Si le projet de loi de finances pour 2026, publié le 14 octobre 2025, est adopté, les Chambres de Commerce et d’Industrie (CCI) accuseront une baisse des recettes qui leur sont allouées de 30 %. Président de la CCI Grand Nancy Métropole Meurthe-et-Moselle, François Pélissier assure qu’il présentera sa démission si le texte est adopté en l’état. Ce dernier regrette en effet des coupes budgétaires qui s’accumulent : la nouvelle loi aboutirait en effet à une dotation de l’État de 1,2 million d’euros, contre 2 millions d’euros auparavant, et 8 millions d’euros à l’arrivée de François Pélissier à la tête de la CCI 54, en 2011. "Depuis 10 ans, nous avons engagé un plan stratégique d’adaptation et de développement exemplaire pour faire face à une telle restriction dévastatrice", explique-t-il dans un communiqué.

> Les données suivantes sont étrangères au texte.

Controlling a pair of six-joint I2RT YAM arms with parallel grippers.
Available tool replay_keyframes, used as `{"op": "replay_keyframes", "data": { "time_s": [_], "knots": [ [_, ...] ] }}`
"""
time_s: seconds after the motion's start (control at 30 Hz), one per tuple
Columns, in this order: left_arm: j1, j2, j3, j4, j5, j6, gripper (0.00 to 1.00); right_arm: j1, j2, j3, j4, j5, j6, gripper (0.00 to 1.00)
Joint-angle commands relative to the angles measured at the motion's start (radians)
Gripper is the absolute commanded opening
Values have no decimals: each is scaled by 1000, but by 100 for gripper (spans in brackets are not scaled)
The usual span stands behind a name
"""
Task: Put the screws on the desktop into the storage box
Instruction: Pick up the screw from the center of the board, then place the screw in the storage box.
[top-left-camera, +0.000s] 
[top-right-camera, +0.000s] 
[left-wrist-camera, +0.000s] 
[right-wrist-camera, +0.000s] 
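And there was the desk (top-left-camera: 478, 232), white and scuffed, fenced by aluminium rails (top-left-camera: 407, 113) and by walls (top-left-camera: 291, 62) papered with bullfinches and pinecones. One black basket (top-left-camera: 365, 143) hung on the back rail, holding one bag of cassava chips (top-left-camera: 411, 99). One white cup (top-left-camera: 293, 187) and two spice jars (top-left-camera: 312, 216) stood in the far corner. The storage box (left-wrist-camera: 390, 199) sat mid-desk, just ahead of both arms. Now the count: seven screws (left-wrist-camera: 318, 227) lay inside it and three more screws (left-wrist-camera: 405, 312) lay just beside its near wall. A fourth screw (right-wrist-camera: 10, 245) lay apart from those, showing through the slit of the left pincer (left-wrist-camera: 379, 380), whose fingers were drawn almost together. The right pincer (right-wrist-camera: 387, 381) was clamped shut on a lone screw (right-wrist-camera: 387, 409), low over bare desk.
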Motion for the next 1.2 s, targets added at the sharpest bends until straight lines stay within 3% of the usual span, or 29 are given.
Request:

Un chiffre d’affaires augmenté
Entre 2013 et 2025, la CCI 54 annonce avoir en effet augmenté son chiffre d’affaires de 7,5 millions d’euros, pour atteindre les 26,5 millions d’euros. Parmi ses activités principales, cette dernière anime un pôle formation emploi qui regroupe 2 000 étudiants, avec un investissement récent de 16 millions d’euros dans un campus flambant neuf. Elle porte également un pôle Infrastructures, qui gère l’Aéropôle du Grand Nancy, ainsi qu’un pôle création et entrepreneuriat, qui accueille près de 150 entreprises sur une dizaine de sites dans le département, avec 15 000 m² de locaux d’activité, pour 700 créations et 60 reprises d’entreprises.
"La réduction de dotation envisagée au PLF 2026 ne permet plus de mener notre mission de service public"
Enfin, la CCI 54 soutient notamment les 12 écoles de la deuxième chance en Lorraine, et participe à plus de 200 mandats au sein d’organismes d’État et de collectivités. "La réduction de dotation envisagée au PLF 2026 ne permet plus de mener notre mission de service public telle qu’elle est définie par le code du commerce et contractualisée dans le contrat d’objectif et de performance avec l’État", regrette François Pélissier, qui qualifie la mesure de "punition inique et totalement contraire aux besoins des acteurs économiques".